**Task goal:** Whenever a line in the entries below contains "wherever", copy that line.

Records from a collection
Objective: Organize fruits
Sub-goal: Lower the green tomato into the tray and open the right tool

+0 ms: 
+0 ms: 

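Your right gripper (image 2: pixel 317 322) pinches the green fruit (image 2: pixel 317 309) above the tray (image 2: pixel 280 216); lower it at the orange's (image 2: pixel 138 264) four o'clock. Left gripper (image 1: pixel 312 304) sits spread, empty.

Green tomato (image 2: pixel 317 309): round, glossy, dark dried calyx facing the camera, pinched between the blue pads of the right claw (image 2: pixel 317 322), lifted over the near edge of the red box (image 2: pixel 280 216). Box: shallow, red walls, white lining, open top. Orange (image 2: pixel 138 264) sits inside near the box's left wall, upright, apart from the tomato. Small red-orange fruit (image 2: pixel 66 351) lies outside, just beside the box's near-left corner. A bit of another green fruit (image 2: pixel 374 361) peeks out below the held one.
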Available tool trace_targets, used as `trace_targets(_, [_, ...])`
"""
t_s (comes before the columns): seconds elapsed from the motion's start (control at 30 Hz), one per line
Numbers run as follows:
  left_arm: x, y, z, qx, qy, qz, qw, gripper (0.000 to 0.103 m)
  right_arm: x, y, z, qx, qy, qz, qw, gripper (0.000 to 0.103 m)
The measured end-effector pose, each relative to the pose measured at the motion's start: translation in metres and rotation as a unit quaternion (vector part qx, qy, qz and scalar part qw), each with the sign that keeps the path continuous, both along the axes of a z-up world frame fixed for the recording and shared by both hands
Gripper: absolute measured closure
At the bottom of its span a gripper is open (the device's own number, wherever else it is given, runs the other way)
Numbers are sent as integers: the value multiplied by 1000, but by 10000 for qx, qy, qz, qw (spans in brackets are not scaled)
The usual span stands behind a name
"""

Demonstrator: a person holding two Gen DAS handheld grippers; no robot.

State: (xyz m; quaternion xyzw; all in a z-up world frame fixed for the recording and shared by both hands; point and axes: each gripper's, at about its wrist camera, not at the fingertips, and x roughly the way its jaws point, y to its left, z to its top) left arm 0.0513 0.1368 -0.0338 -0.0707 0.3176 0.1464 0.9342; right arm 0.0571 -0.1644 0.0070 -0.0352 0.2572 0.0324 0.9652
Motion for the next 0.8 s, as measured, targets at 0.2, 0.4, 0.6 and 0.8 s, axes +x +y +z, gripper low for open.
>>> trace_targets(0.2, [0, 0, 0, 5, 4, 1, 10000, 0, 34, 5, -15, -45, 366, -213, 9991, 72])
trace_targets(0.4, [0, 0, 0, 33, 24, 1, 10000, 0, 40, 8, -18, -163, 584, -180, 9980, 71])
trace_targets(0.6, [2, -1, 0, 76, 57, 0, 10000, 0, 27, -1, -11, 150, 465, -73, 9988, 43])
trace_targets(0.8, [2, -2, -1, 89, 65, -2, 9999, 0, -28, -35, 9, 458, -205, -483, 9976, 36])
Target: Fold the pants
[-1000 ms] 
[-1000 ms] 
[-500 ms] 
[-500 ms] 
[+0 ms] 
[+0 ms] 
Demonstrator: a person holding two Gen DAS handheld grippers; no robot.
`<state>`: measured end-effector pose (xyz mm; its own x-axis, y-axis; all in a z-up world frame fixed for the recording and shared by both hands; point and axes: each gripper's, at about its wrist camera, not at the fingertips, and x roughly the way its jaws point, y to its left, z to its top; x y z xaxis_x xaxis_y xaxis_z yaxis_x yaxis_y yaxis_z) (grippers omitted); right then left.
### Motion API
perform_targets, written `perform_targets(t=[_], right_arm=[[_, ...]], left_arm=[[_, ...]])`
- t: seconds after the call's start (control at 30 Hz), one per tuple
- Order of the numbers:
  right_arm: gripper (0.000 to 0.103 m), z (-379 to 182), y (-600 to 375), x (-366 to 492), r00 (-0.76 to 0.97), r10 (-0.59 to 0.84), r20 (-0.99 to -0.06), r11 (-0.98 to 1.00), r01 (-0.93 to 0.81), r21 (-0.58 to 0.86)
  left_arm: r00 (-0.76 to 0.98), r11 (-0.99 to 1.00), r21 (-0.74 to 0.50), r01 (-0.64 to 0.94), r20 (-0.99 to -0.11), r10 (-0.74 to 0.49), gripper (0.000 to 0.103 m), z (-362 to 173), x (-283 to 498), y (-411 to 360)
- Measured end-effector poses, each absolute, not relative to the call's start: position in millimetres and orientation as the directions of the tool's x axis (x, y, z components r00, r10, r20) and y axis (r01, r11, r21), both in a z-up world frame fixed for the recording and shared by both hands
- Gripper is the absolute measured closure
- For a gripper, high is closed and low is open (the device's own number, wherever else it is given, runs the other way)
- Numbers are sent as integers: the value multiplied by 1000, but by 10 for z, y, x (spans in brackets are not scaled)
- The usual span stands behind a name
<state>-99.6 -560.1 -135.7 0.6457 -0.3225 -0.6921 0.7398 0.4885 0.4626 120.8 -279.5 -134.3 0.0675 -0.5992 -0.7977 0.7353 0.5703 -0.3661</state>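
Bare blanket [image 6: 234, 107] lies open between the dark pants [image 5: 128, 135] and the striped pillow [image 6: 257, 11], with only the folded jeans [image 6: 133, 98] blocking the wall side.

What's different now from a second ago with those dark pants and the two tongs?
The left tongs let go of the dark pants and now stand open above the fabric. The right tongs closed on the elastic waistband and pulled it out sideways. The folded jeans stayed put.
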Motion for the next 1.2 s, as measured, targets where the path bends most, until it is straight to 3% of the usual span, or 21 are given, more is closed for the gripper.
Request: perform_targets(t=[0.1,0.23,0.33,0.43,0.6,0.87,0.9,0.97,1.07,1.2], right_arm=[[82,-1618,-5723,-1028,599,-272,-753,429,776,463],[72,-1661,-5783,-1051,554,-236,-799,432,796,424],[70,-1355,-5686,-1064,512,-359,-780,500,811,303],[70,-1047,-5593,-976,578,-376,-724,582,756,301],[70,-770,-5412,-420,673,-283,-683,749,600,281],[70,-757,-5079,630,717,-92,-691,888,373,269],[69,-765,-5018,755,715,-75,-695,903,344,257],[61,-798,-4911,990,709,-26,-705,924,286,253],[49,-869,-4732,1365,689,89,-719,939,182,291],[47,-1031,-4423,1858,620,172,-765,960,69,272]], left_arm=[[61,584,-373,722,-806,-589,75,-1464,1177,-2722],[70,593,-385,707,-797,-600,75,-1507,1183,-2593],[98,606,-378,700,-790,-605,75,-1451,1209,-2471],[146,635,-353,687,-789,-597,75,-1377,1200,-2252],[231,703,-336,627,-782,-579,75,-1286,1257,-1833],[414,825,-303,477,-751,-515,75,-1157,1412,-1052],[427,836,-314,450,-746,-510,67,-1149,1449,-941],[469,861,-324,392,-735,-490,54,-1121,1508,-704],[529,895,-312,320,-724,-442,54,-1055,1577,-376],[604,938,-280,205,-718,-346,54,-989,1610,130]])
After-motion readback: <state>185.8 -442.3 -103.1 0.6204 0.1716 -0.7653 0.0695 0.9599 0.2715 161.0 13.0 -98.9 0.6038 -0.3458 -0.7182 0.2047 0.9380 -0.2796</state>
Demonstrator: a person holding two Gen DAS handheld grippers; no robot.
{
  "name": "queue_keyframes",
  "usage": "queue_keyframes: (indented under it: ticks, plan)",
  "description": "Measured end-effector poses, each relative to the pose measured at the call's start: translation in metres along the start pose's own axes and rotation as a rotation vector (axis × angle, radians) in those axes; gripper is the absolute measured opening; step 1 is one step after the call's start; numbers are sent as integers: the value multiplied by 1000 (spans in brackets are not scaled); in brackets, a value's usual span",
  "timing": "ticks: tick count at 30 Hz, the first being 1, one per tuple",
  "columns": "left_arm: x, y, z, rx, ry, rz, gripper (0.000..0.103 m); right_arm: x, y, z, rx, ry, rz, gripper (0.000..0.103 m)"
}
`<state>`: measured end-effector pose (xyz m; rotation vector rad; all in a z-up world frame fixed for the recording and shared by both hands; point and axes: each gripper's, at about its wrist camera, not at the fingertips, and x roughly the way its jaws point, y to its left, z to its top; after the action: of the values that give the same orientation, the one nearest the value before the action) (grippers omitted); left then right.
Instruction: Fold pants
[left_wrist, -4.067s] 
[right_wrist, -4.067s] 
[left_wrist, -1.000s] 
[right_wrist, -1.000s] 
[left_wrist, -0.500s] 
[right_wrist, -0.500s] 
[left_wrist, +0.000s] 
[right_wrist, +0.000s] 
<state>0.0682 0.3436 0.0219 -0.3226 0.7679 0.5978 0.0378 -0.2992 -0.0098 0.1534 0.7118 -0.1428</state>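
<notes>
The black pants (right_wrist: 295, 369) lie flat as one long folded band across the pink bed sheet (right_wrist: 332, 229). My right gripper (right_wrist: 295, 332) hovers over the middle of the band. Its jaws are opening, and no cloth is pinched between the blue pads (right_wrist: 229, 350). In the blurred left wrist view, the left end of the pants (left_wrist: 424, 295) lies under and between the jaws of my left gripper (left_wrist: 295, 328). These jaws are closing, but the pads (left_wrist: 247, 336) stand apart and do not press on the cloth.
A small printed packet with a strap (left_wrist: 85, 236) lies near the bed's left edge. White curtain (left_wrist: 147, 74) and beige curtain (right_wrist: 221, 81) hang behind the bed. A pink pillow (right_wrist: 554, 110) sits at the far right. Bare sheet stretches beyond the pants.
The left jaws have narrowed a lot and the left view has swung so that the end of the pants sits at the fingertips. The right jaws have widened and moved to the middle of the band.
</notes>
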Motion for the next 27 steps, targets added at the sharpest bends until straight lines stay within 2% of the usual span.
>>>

**Expected answer:**
At the bottom of its span a gripper is open (the device's own number, wherever else it is given, runs the other way)
- For a gripper, high is closed and low is open (the device's own number, wherever else it is given, runs the other way)

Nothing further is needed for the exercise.